LT: I love Keith. Keith is the duct tape of the world because he can solve every problem. He's just a really good guy, through and through. He has a great heart, a great sense of humor, remembers fans. He was our PR/HR guy. He loves fans, remembers people, remembers their faces, is good at the details of things.
I don't think we have ever gotten to where we did with our success without a person like Keith. Keith is the Burt, and Reese was the Ernie. You have to have a dreamer and visionary, and you have to have a doer, or it doesn't work. You can't get anything done without a dreamer and a believer, but you also can't get anything done without the detail guy. They're a very important tag team.

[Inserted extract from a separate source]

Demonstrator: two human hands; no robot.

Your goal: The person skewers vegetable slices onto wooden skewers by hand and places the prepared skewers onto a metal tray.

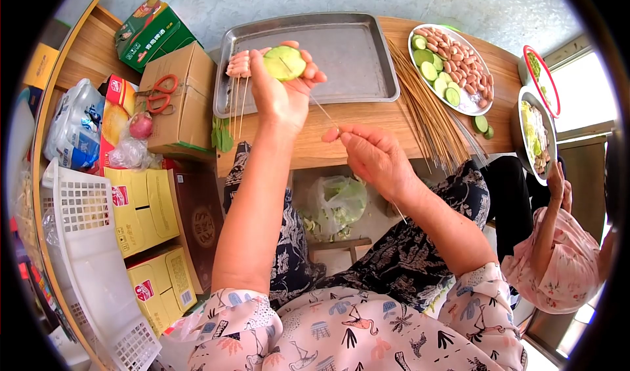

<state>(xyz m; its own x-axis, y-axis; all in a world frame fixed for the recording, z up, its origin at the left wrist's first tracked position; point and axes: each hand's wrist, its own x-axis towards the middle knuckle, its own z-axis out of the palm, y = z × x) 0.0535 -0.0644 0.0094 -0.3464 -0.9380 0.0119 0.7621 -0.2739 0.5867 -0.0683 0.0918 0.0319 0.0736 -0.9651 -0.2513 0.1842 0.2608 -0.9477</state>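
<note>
Over the metal tray (341,49), my left hand (279,95) holds green cucumber slices (284,63) between thumb and fingers. A thin wooden skewer (321,110) runs from near that hand to my right hand (377,154), whose thumb and finger pinch it; its far end shows below the wrist. Skewers with pink sausage pieces (239,64) lie at the tray's left side, beside my left hand. On the right of the table, a white plate (486,66) bears cucumber slices and small sausages. Many bare skewers (426,108) lie between tray and plate.
Cut cucumber pieces (481,123) sit by the plate. At right, another person's hands (559,186) are near a metal bowl (527,154) of vegetables. Left stand a cardboard box (180,99) with red scissors (161,95), yellow boxes (141,210) and a white basket (92,253). A plastic bag (338,204) is below the table.
</note>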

Keith is the reason that Five Iron made it as long as it did. I think right now there is all this turmoil in Five Iron just because Keith isn't there. Keith is super organized. He would make tour books for us. It was before anybody had GPS or Mapquest or anything. He would map everything out -- distances and times, like what time we had to be there and the people meeting us. He was that guy.
RR: One of the things he would do is talk to the record label on our behalf and relay information. When I quit Five Iron and when I did that one Roper album, I remember swearing and screaming at the record label. So angry. And it dawned on me why Keith was so awesome. He was just this even-keeled, good person. He's not very emotional. So the record company could be like, "We messed up, so you have to drive for 24 straight hours. You're okay with that, right?" And Keith would be like, "Okay, I'll tell them."
And he would tell us and act as a buffer. Me being that guy who is talking to the record company, I would be like, "What?! Who can do this? We have to play a show! How can you drive for 24 straight hours and play a show?" I would just make enemies. Keith would be that buffer, and he really held the band together. We don't have that now, which I really lack.